Instructions for the task - Copy the lines exactly as they appear, starting with the first line of the records and ending with the line that contains "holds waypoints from".
* * *
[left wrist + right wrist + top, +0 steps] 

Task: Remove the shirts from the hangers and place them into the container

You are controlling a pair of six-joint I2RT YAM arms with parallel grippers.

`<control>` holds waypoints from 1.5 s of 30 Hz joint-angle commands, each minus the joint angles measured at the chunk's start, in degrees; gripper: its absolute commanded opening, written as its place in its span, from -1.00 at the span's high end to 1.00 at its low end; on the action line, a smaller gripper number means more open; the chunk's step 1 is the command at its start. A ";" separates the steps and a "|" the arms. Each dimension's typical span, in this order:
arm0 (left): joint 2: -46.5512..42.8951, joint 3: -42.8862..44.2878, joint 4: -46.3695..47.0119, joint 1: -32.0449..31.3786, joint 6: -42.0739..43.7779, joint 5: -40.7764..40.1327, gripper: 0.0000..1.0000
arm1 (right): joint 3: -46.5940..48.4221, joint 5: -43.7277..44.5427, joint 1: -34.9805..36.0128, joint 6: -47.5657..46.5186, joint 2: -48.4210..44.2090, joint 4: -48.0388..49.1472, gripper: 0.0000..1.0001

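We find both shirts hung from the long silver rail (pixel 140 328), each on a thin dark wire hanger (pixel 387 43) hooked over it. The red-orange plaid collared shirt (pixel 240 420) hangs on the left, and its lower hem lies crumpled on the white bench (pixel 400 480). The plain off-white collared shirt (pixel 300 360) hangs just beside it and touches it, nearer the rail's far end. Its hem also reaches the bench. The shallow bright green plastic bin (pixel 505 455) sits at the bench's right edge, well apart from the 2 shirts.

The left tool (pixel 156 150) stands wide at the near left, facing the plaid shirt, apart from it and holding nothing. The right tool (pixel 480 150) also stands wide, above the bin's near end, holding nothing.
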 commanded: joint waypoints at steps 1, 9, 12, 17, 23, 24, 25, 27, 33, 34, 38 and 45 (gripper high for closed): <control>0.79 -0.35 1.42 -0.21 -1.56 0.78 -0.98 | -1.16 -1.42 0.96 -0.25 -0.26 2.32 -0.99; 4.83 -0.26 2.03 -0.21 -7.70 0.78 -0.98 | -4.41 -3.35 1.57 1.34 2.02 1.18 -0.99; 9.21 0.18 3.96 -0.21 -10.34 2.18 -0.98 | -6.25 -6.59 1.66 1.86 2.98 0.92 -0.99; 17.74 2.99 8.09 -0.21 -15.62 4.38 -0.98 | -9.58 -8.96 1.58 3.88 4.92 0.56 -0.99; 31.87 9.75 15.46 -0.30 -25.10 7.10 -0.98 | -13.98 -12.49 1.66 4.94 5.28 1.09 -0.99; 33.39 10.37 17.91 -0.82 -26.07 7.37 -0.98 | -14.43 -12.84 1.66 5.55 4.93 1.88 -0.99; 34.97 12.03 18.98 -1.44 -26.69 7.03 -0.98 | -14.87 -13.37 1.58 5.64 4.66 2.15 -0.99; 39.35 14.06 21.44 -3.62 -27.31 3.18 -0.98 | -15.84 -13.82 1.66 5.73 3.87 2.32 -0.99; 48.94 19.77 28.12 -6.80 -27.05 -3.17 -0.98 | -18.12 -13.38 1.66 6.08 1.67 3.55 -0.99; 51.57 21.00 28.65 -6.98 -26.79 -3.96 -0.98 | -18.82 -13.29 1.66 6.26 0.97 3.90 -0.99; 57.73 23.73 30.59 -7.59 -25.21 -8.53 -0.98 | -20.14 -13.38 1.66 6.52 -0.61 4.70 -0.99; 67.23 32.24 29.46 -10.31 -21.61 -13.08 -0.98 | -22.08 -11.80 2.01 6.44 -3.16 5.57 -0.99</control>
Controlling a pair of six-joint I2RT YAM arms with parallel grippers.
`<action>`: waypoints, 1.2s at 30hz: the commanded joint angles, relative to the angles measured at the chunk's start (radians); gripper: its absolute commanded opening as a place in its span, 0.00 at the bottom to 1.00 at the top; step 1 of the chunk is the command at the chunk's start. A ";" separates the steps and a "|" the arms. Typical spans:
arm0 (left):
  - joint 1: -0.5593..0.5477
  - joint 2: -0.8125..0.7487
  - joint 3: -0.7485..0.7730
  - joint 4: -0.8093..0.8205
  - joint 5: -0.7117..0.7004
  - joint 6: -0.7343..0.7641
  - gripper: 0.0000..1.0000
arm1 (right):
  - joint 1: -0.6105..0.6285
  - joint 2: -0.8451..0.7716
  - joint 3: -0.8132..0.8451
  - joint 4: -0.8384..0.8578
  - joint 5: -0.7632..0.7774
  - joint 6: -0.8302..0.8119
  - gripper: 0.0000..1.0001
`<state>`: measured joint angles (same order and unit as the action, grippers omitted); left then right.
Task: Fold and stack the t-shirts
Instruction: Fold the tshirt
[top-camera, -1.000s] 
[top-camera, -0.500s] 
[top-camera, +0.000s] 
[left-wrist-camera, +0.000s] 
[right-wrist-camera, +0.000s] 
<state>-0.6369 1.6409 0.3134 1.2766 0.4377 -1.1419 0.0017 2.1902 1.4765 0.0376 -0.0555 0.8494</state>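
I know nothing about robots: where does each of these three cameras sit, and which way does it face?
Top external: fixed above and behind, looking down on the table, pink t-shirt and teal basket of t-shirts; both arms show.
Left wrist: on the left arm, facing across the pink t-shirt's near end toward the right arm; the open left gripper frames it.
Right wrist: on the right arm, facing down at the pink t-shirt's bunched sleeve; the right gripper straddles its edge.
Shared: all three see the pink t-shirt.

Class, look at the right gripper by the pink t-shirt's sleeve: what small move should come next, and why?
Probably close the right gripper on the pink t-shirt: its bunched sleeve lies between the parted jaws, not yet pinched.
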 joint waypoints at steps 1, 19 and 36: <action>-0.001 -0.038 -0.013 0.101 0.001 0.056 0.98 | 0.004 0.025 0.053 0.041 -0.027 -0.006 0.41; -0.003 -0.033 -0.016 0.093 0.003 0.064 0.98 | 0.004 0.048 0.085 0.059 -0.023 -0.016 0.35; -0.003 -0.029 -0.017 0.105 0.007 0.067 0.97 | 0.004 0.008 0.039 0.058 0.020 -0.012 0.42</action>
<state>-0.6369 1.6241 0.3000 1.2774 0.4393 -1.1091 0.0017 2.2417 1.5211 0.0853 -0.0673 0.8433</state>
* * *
Output for this exercise -
[left wrist + right wrist + top, +0 steps] 

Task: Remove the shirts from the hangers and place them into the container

You are controlling a pair of six-joint I2RT YAM arms with parallel grippers.

`<control>` holds waypoints from 1.5 s of 30 Hz joint-angle commands, each minus the joint angles measured at the chunk's start, in degrees; gripper: its absolute commanded opening, written as its place in its span, from -1.00 at the span's high end to 1.00 at its low end; on the action line, a smaller gripper number means more open; the chunk's step 1 is the command at its start. A ";" separates the steps and a "|" the arms. Each dimension's typical span, in this order:

This output requires no further additions.